Mario Argollo, líder de la Central Obrera Boliviana (COB), expresó su desacuerdo con la idea del Gobierno de Rodrigo Paz de prolongar el Estado de Excepción, argumentando que sería un ataque a la democracia. "El Gobierno central no puede gobernar a punta de estados de excepción. Eso no es democrático", manifestó Argollo, quien hizo un llamado a las autoridades para que reconozcan sus errores en medio de la actual crisis económica y social que enfrenta Bolivia.
El dirigente también criticó el Decreto Supremo 5676, que estableció un precio de Bs 18 por litro de diésel para los grandes consumidores. Argollo alertó que esta decisión eleva los costos de producción y genera problemas en diversos sectores, mientras que la población sigue encontrando dificultades para acceder al combustible.
Las declaraciones de Argollo se producen en un contexto donde el Gobierno está evaluando la posibilidad de extender el Estado de Excepción, actualmente vigente hasta el 18 de septiembre. Desde el Ejecutivo se argumenta que esta medida ha permitido restablecer la movilidad tras 53 días de bloqueos, aunque se advierte sobre nuevas amenazas de movilización social.
El rechazo de la COB no implica un llamado a derrocar al Gobierno ni a la sedición, sino una exigencia para que se atiendan los problemas económicos, energéticos y sociales.

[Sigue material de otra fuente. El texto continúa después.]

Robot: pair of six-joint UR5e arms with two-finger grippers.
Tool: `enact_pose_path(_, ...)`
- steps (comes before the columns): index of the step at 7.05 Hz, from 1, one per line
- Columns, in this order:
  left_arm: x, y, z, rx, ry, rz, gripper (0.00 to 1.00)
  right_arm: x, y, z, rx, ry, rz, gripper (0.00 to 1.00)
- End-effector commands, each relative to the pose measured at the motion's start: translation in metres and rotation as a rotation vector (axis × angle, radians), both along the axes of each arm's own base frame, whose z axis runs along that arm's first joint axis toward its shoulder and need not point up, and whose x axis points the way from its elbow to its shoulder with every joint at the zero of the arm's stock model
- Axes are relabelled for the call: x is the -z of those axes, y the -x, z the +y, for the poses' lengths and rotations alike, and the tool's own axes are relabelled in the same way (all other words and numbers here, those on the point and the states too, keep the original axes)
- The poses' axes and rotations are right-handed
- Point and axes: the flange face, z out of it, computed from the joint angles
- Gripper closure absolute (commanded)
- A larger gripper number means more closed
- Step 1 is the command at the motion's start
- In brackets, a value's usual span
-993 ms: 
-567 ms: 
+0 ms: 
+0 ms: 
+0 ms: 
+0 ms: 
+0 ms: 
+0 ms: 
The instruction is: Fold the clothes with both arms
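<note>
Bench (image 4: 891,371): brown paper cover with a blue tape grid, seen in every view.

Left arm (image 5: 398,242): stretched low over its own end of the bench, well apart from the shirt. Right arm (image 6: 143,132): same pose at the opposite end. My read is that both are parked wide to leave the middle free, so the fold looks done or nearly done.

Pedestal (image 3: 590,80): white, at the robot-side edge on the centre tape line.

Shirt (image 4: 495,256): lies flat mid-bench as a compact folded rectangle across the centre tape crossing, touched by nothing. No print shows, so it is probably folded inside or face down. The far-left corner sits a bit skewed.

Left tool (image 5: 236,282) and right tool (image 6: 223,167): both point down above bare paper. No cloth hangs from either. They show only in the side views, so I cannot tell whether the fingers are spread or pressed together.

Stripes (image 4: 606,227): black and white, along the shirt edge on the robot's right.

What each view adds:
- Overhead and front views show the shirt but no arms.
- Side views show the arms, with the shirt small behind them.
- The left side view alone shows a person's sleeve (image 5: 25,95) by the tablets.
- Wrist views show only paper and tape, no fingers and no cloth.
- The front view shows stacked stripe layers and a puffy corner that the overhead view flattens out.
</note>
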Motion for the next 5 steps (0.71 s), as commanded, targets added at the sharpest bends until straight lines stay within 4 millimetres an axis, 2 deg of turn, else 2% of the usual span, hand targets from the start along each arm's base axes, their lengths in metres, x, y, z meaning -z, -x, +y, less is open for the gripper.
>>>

Además, la COB planea realizar una reunión ampliada a nivel nacional para evaluar el cumplimiento de los acuerdos alcanzados con el Gobierno. Con nuevas protestas en el horizonte y un debate abierto sobre la continuidad del Estado de Excepción, el Gobierno se enfrenta a un dilema: optar por extender las restricciones o buscar soluciones a través del diálogo y acuerdos.
En esta situación, la presión social y la necesidad de respuestas efectivas se hacen más evidentes, lo que genera un escenario incierto para el futuro del país.